Testing for genetic associations in a spina bifida population: Analysis of the HOX gene family and human candidate gene regions implicated by mouse models of neural tube defects

K. A. Volcik, S. H. Blanton, M. C. Kruzel, I. T. Townsend, G. H. Tyerman, R. J. Mier, H. Northrup

Research output: Contribution to journalArticle

27 Scopus citations


Neural tube defects (NTDs) are among the most common severely disabling birth defects in the United States, affecting approximately 1-2 of every 1,000 live births. The etiology of NTDs is multifactorial, involving the combined action of both genetic and environmental factors.

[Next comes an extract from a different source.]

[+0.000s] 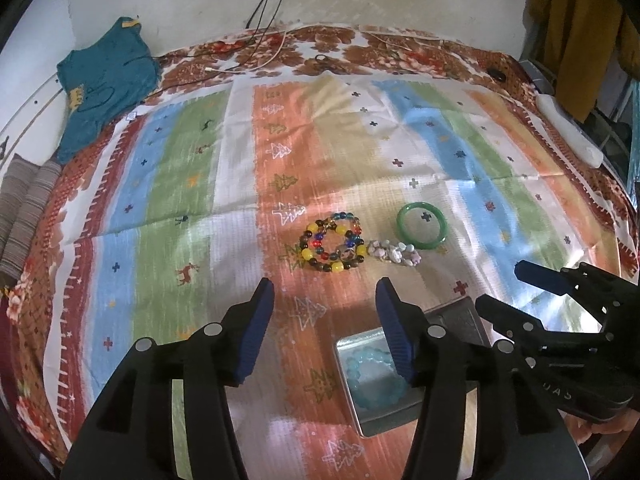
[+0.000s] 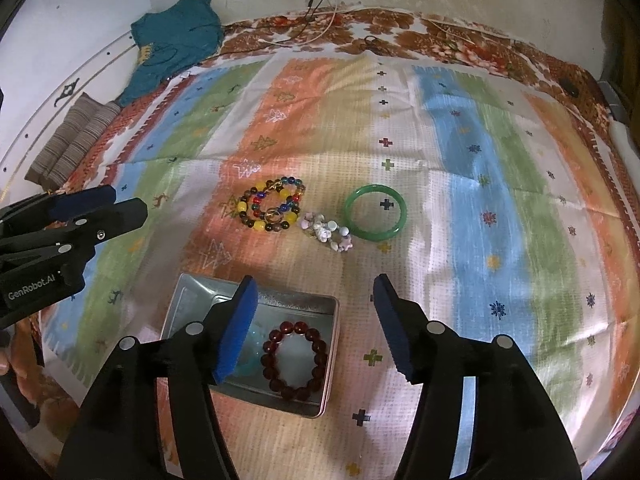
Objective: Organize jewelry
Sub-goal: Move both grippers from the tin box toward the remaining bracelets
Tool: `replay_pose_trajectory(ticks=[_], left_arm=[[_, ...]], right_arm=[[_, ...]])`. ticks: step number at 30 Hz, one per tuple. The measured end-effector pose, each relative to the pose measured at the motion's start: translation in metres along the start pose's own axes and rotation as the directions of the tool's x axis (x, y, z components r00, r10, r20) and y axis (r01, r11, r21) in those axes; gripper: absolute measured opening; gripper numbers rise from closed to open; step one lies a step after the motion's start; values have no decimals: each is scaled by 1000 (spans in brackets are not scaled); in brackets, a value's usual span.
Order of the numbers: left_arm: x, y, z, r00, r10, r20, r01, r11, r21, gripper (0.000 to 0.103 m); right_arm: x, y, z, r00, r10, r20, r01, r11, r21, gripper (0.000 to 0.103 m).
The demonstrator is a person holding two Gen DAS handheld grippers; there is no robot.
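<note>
A metal tin (image 2: 188,300) sits on the striped cloth and holds a dark red bead bracelet (image 2: 294,360) and a pale blue one (image 1: 370,372). Farther out lie a pile of multicoloured bead bracelets (image 1: 330,246) (image 2: 272,208), a small pale charm bracelet (image 1: 396,256) (image 2: 330,236) and a green bangle (image 1: 422,224) (image 2: 376,212). My left gripper (image 1: 326,328) is open and empty, above the cloth just left of the tin (image 1: 400,420). My right gripper (image 2: 316,328) is open and empty above the tin's right side.
A teal garment (image 1: 104,80) and a folded striped cloth (image 1: 24,216) lie at the far left. Cables (image 1: 272,48) run along the back by the wall. A white object (image 1: 568,128) lies at the right edge. The floral bedspread (image 1: 360,48) borders the striped cloth.
</note>
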State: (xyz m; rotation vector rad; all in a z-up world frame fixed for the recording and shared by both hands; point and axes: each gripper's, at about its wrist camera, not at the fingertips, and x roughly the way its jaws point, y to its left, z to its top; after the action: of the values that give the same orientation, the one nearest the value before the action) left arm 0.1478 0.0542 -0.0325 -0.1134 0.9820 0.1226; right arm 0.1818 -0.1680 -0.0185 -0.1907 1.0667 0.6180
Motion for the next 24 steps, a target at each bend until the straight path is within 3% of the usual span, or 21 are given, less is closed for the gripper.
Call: replay_pose_trajectory(ticks=[10, 24], left_arm=[[22, 0, 11, 998, 52, -27, -52, 998, 31, 54], [57, -1, 28, 996, 65, -68, -62, 997, 42, 55]], right_arm=[[19, -5, 9, 999, -17, -40, 17, 1000, -3, 62], [57, -17, 21, 993, -19, -117, 20, 1000, 6, 62]])
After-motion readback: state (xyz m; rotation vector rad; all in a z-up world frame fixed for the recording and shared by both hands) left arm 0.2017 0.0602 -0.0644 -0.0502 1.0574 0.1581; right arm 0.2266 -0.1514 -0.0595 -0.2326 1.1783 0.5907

HOX genes play a central role in establishing the initial body plan by providing positional information along the anterior-posterior body and limb axis and have been implicated in neural tube closure. There are many mouse models that exhibit both naturally occurring NTDs in various mouse strains as well as NTDs that have been created by "knocking out" various genes. A nonparametric linkage method, the transmission disequilibrium test (TDT), was utilized to test the HOX gene family and human equivalents of genes (when known) or the syntenic region in humans to those in mouse models which could play a role in the formation of NTDs. DNA from 459 spina bifida (SB) affected individuals and their parents was tested for linkage and association utilizing polymorphic markers from within or very close to the HOXA, HOXB, HOXC, and HOXD genes as well as from within the genes/gene regions of eight mouse models that exhibit NTDs. No significant findings were obtained for the tested markers.

Original languageEnglish (US)
Pages (from-to)203-207
Number of pages5
JournalAmerican journal of medical genetics
Issue number3
StatePublished - Jul 1 2002



  • HOX genes
  • Mouse models
  • Neural tube defects (NTDs)
  • Spina bifida (SB)
  • Transmission disequilibrium test (TDT)

ASJC Scopus subject areas

  • Genetics(clinical)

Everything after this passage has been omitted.